Francis M. Hult fmhult at
Thu Mar 16 05:18:39 UTC 2006

Wed Mar 15 11:16:40 2006 Pacific Time

      Lakota on Path to Recapture Language

       PINE RIDGE, S.D., March 15 (AScribe Newswire) -- The Lakota Sioux 
language, made famous through its portrayal in the 1990 film "Dances with 
Wolves," is now one of only a small handful of Native American languages with 
enough remaining speakers to survive into the next generation, announced a 
major language organization. Lakota is currently one of the last major Native 
American language hold-outs in what is a worldwide crisis of linguistic 

       To keep the Lakota language from disappearing completely, an ambitious 
revitalization campaign has been organized by a group of tribal leaders and 
linguists. The campaign is spearheaded by the nonprofit Lakota Language 
Consortium, which develops the Lakota-language teaching materials used in 23 
area schools and which trains language teachers. The organization's goal is to 
encourage the use of the language by a new generation of speakers. Children 
using the group's language materials become proficient in Lakota by the fifth 
year of use. The group plans to have a fully sequenced curriculum that 
students can follow from first grade through college. 

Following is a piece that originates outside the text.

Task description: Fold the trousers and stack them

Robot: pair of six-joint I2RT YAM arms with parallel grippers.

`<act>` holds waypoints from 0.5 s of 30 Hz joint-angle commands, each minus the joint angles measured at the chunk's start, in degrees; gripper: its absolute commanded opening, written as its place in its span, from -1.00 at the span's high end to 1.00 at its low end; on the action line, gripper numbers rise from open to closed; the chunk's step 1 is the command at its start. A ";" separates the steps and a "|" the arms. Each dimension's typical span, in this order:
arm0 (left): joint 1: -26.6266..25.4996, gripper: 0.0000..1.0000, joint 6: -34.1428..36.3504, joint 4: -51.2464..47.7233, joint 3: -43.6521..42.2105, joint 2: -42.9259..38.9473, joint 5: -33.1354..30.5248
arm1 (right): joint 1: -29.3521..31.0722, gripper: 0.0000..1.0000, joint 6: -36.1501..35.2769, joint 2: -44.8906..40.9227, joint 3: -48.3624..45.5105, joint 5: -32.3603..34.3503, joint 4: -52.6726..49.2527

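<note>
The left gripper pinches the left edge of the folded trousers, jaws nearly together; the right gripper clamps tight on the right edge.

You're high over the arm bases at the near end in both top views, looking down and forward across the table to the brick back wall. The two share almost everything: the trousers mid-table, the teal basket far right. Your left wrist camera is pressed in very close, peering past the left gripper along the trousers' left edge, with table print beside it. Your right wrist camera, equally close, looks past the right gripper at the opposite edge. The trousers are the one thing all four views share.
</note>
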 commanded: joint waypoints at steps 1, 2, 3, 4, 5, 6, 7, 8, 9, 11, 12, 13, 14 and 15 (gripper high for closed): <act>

       The consortium's latest Level 2 textbook is currently being distributed 
to schools across Indian country. For Leonard Little Finger, the great-great-
grandson of Chief Big Foot and one of the group's co-founders, the textbooks 
symbolize an important milestone for the Lakota. Little Finger notes 
that, "the effects of government policies were profoundly destructive to our 
language and our ability to pass it on to our children. These materials are so 
important because they are the first ever designed to raise children to speak 
Lakota. Not since before our great-grandparents were confined to the 
reservations, have we been allowed to raise our children speaking the 
language. As Lakotas, we will not let our language die, and these books give 
me hope that my grandchildren, at least, will have the privilege to speak 
their language." 

       Tribal elders and traditional leaders have made it a priority to keep 
the language alive for future generations. 81-year-old Clarence Wolf Guts, the 
last surviving Lakota code talker from WWII, points out that, "our people need 
to know that Lakota had an important position and to learn to be proud to 
speak Lakota. It is good that the kids are now learning Lakota in the 
schools." Oglala Sioux Tribe Vice-President, Alex White Plume, shares this 
opinion and explains that through the group's efforts, ³we are finally making 
some progress in teaching the language to the children.² 

       The group recently received the nation's leading language 
revitalization award, the Ken Hale Prize, from the Society for the Study of 
the Indigenous Languages of the Americas. The consortium was distinguished for 
its outstanding community language work and deep commitment to the promotion 
and revitalization of Lakota. Still, the group's Linguistic Director, Jan 
Ullrich, points out that, "revitalizing a language is no easy task and much 
more needs to be done to educate the public about the state of endangered 
languages and the needs of indigenous peoples." Ullrich concedes that Native 
American language loss is an enormous though silent crisis. "The fact is, few 
people know about the seriousness of the language crisis - that there are 
perhaps only a dozen languages that have a chance of surviving in the United 
States out of the original five hundred. When a language disappears, we lose 
an important record of our human experience - our linguistic heritage. 
Languages encompass a people's unique and irreplaceable songs, prayers, 
stories, and ways of seeing the world. Ninety percent of these repositories of 
knowledge will pass into oblivion unless we do something about it." 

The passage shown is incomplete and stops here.